Eines Tages, als sie wieder vor dem Spiegel stand, fiel ihr das Märchen von Schneewittchen ein. Gab es dort nicht einen sprechenden Spiegel, der der eitlen Königin unverblümt die Wahrheit sagte? Hilda beschloss, es einfach mal auszuprobieren, räusperte sich und fragte: „Spieglein, Spieglein an der Wand, wie werd‘ ich erfolgreich in diesem Land?“
Mag sein, dass die Feuchtigkeit, die vom Duschen noch in der Luft hing, die Illusion hervorrief. Es begann in Hildas Ohren zu rauschen und sie hörte deutlich eine weibliche, einschmeichelnde Stimme: „Frau Honigzopf, Ihr seid die erfolgreichste Autorin in diesem Haus. Aber draußen, hinter den sieben Bergen im Lande Internet, gibt es Autoren, die sind konsequenter als Ihr.“

Konsequent! Das war das Stichwort. Hilda begann noch am selben Tag mit dem Marketing für Ihre Bücher.

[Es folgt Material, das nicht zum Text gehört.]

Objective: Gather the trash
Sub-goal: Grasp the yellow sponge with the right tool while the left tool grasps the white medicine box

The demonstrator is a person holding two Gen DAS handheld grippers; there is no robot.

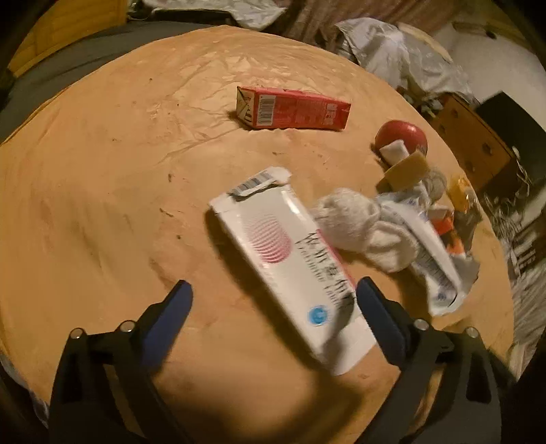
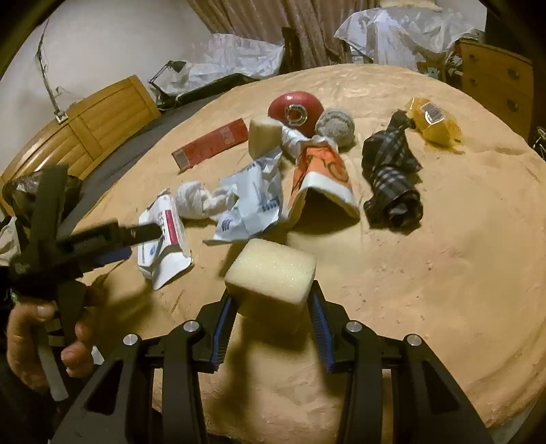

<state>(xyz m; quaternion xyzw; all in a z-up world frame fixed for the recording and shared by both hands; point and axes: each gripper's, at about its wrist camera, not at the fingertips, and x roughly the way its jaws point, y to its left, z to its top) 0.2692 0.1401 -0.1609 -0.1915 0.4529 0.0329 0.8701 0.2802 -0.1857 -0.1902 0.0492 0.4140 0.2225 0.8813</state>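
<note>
1. The right gripper [image 2: 271,309] is clenched on a pale foam block [image 2: 271,276], lifted just above the near table [image 2: 426,307].
2. The left gripper [image 1: 273,300] stands released, fingers wide. The white carton [image 1: 290,269] lies between them, its near end against the right finger [image 1: 378,317], unpressed.
3. The carton's long axis runs from near-right to far-left, skewed across the fingers; the left hand [image 2: 41,341] is nearer.
4. Farther off lie a crumpled wrapper [image 2: 249,201] and red carton [image 1: 293,108].

A lived-in home room: brown curtains [image 2: 317,30] hang at the top, a wooden dresser [image 2: 494,82] stands upper right, wooden furniture [image 2: 99,119] sits at left.
</note>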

Sie ließ ansprechende Flyer drucken und verschickte sie überall dorthin, wo sich lesehungrige Menschen herumtrieben, produzierte ein Kinderhörbuch zum Ruhigstellen der Sprößlinge für vielbeschäftigte Eltern und organisierte Lesungen in Cafés und Buchhandlungen. All das bereitete Hilda große Freude und bestätigte sie auf ihrem Weg. Die Abrechnungen zum Quartalsende gruben ihr allerdings noch tiefere Falten ins Gesicht und es fiel ihr zunehmend schwerer, ihre Mundwinkel zum Grinsen zu überreden. Zu allem Ärger hatte ein Monster namens Spotify ihr Hörbuch gefressen und spie es jetzt kostenfrei an die vielbeschäftigten Eltern aus, damit diese ihre Sprößlinge ruhigzustellen konnten. Diese Gelegenheit schien in den letzten Monaten eifrig genutzt worden zu sein, wie die Zahlen zeigten.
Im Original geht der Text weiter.